251.100.1.116.zz.countries.nerd.dk descriptive text "cn"

251.100.1.116.zz.countries.nerd.dk has address 127.0.0.156

apj[at]zaphod:~$ host -t any 251.100.1.116.cn.countries.nerd.dk

251.100.1.116.cn.countries.nerd.dk descriptive text "Your IP is in cn, rejected based on geographical location"

251.100.1.116.cn.countries.nerd.dk has address 127.0.0.2

Henry

Share this post


Link to post
Share on other sites

Hi, Henry!

...Personally, I don't think I can help you but I'm pretty sure that those that might be able to do so will need some additional information. I'd suggest you look at [How-to] Post a Question (and prevent stupid/rude answers). Also helpful will be for you to tell us what Operating System software and version and e-mail client software and version you are using.

Share this post


Link to post
Share on other sites

Hi, Henry!

...Personally, I don't think I can help you but I'm pretty sure that those that might be able to do so will need some additional information. I'd suggest you look at [How-to] Post a Question (and prevent stupid/rude answers). Also helpful will be for you to tell us what Operating System software and version and e-mail client software and version you are using.

Hi,

This is in regard to the blacklist filtering on Spamcop which is independent of my email software. I am looking at my held mail folder vs my inbox folder at webmail.spamcop.net. Held email displays the reason why it is held in (parenthesis). I had expected email from the IP address of China to display (blacklist.china), but instead it displayed () nothing.

Henry

Share this post


Link to post
Share on other sites
...I am looking at my held mail folder vs my inbox folder at webmail.spamcop.net. Held email displays the reason why it is held in (parenthesis). I had expected email from the IP address of China to display (blacklist.china), but instead it displayed () nothing. ...
Thanks for the clarification Henry, this belongs in the SpamCop Email System & Accounts forum where other users who know that system can respond. Alas, I am not one. Moving it there with this post. [edit - beaten by Wazoo who was nowhere to be seen but, like a stooping falcon, snatched it away while I was yet fumbling with the controls. Ah well.]

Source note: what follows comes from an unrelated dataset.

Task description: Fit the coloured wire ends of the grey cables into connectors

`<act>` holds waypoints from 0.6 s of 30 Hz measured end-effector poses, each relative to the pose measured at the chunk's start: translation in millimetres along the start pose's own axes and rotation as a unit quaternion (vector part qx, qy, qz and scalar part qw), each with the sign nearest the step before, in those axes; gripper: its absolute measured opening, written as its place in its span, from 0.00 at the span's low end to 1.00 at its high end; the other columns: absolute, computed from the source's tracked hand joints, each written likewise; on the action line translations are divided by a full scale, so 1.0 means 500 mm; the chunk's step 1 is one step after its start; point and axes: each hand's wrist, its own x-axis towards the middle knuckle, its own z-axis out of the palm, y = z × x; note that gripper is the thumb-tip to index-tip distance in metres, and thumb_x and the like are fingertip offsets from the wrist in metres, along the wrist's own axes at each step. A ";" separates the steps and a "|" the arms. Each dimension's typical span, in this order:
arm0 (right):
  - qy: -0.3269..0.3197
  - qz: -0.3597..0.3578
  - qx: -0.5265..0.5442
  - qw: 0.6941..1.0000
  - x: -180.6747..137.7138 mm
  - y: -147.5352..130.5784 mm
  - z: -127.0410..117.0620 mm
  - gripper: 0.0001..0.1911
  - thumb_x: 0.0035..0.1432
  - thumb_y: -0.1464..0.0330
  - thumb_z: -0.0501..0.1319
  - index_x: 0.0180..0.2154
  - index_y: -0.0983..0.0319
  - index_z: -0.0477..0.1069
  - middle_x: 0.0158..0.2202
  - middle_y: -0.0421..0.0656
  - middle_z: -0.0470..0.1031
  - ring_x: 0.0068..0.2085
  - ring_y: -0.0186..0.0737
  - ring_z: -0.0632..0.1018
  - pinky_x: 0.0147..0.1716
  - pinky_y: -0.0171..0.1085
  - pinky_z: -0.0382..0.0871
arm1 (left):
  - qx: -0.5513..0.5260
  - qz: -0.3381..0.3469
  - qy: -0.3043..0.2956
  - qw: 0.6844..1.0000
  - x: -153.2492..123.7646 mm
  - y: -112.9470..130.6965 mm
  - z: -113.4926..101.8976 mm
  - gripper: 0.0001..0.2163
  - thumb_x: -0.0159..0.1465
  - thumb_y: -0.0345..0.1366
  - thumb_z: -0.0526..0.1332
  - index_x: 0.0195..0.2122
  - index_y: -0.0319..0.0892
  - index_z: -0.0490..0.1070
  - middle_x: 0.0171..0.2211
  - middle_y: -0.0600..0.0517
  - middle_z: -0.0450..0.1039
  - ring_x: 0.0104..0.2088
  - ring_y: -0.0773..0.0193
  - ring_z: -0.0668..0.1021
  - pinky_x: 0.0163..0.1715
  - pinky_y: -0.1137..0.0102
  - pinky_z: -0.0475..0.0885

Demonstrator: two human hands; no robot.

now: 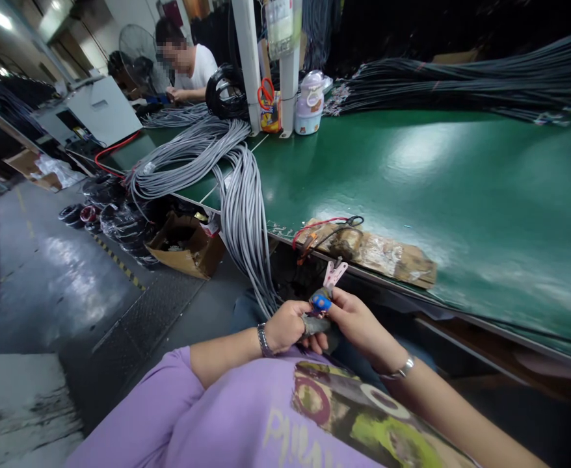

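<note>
My left hand [288, 326], with a watch at its wrist, is closed around the end of a bundle of grey cables [247, 221] that hangs over the table edge into my lap. A short grey stretch of it shows between my hands. My right hand [361, 325] is closed beside it, thumb and fingers pinched together at the cable ends. Something blue with orange spots [321, 302] sits at the right thumb's tip; its kind is unclear. Just beyond the fingers, a pale pink clip [335, 274] stands up near the table edge. What the right fingers pinch is hidden.
A cardboard strip [387, 257] with a red and black wire lies at the green table's [436, 175] front edge. Coiled grey cables [183, 162], a lilac cup [309, 104] and red-handled scissors [266, 94] are farther back. A person [192, 71] works at the far left.
</note>
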 end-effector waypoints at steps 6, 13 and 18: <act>0.087 0.015 0.119 0.989 0.002 0.008 0.001 0.23 0.44 0.49 0.67 0.27 0.62 0.69 0.24 0.39 0.69 0.23 0.32 0.66 0.24 0.35 0.63 | -0.030 0.041 0.083 0.995 -0.002 0.004 -0.003 0.21 0.48 0.52 0.65 0.27 0.36 0.68 0.18 0.51 0.72 0.15 0.69 0.72 0.12 0.78 0.57; 0.006 -0.002 0.046 0.999 -0.013 0.000 -0.001 0.20 0.47 0.52 0.67 0.30 0.63 0.70 0.23 0.39 0.68 0.25 0.33 0.67 0.26 0.34 0.62 | 0.000 0.073 0.112 0.991 -0.001 -0.004 -0.003 0.16 0.53 0.48 0.62 0.26 0.38 0.67 0.19 0.51 0.72 0.15 0.70 0.72 0.13 0.78 0.56; 0.004 -0.013 -0.079 0.997 -0.012 -0.018 -0.006 0.18 0.45 0.55 0.68 0.26 0.63 0.70 0.22 0.38 0.68 0.24 0.32 0.64 0.24 0.34 0.58 | 0.050 0.079 0.105 0.990 -0.006 -0.006 -0.002 0.14 0.55 0.45 0.62 0.25 0.38 0.67 0.19 0.51 0.72 0.16 0.71 0.72 0.15 0.78 0.58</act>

I can confirm the countries.nerd.dk blocklist is functioning exactly as they said it does for that IP address. For a Windows system you can check that, for any IP address, from the command prompt with nslookup, any time you want. I can tell you how if you want. It seems to me that if the message was moved from your inbox to your held mail (is that what you are saying?) then the filtering is working and something in your filters or SpamAssasin did that (that is before it got to the blacklist.china). But I don't use the mail system so I'm just supposing. If that message was in your inbox (was it?) then I am completely off target.

Someone who knows will answer, when they can.

Share this post


Link to post
Share on other sites
This is in regard to the blacklist filtering on Spamcop which is independent of my email software. I am looking at my held mail folder vs my inbox folder at webmail.spamcop.net.

And with that remark, this is being moved out of the SpamCopDNSBL Help Forum section and moved to the E-mal System & Accounts Help Forum section, with a repeated nod to Steven's suggestion/link about what to include in a query here.

OK, and now my edit: once again, a specific request for a Tracking URL. As Farelf states, if the e-mail in question is in fact in the Held Folder, something happened. Your question seems to be "what happened" and the prevailing winds here suggest that the answer should be hiding in the Disposition Line: in the headers .... but at this point, only you can see those.

Share this post


Link to post
Share on other sites

Thanks for the clarification Henry, this belongs in the SpamCop Email System & Accounts forum where other users who know that system can respond. Alas, I am not one. Moving it there with this post. [edit - beaten by Wazoo who was nowhere to be seen but, like a stooping falcon, snatched it away while I was yet fumbling with the controls. Ah well.]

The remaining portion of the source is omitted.